Variations: Gently draw your left knee across the midline of your body toward the right side of your chest if you do not notice a stretch in your left hip and slightly resist your thigh against the pull of your hands. This action will help preserve the grounding of your sitting bone and increase the piriformis stretch.
Benefits: A simple half spinal twist provides a mild stretch to the piriformis that allows it to release and lengthen. As you reach the full pose, you can gradually increase the intensity.
- Step 1: Lie on your back with your knees bent and the soles of your feet on the floor. Hug your left knee into your chest.
- Step 2: Cross the left ankle over your body and rest it on the right thigh.
- Step 3: Let the left knee relax away from your torso.
- Step 4: Lift your right foot off the floor and thread your left hand through your legs so your hands meet on the back of your right thigh.
- Step 5: Using your hands, draw your right thigh toward your chest while exhaling.
- Step 6: Keep both feet flexed.
- Step 7: Continue to breathe deeply and relax the left knee to open the hips.

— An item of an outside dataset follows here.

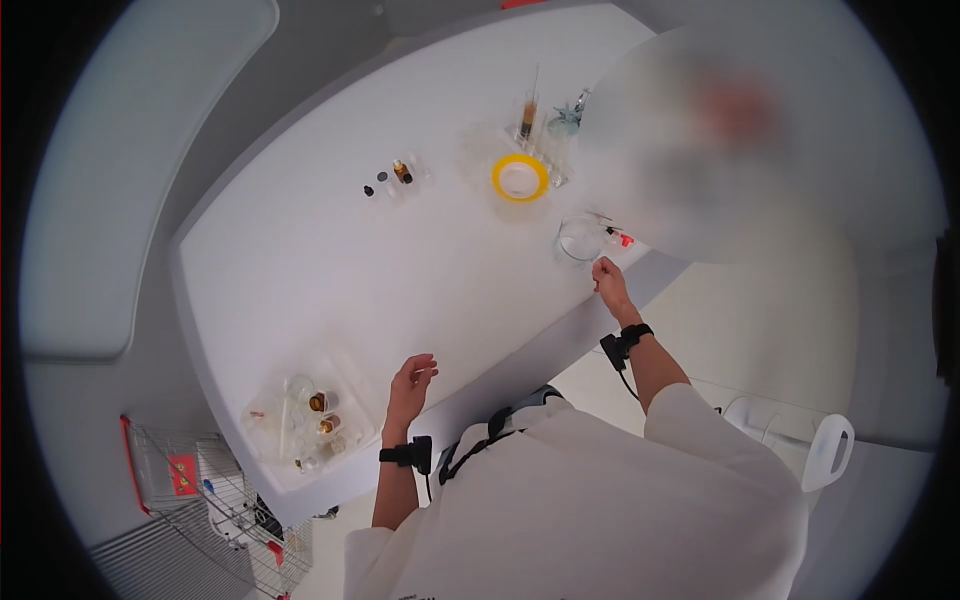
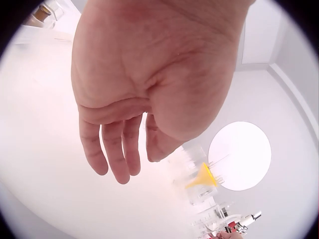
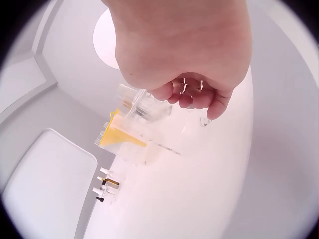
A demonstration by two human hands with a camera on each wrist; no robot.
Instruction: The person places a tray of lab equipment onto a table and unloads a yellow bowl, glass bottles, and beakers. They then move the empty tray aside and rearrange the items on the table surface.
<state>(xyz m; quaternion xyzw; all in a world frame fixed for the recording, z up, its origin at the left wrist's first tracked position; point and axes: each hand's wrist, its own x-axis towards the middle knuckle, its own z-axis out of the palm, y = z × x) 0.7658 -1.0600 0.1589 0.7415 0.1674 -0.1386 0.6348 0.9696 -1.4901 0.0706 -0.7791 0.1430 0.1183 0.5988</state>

- Step 8: Repeat on the other side.
Variations: If it’s not comfortable to lie down, sit on a chair and rest your right ankle on your left thigh, holding the knee in line with your ankle as much as possible. Keep this Pigeon’s chair for three to five breaths. If you like, you can bend forward to intensify the stretch and repeat with the left leg.
Benefits: This pose stretches the muscles around the hips, the lower back, and the hamstring at the back of the thighs.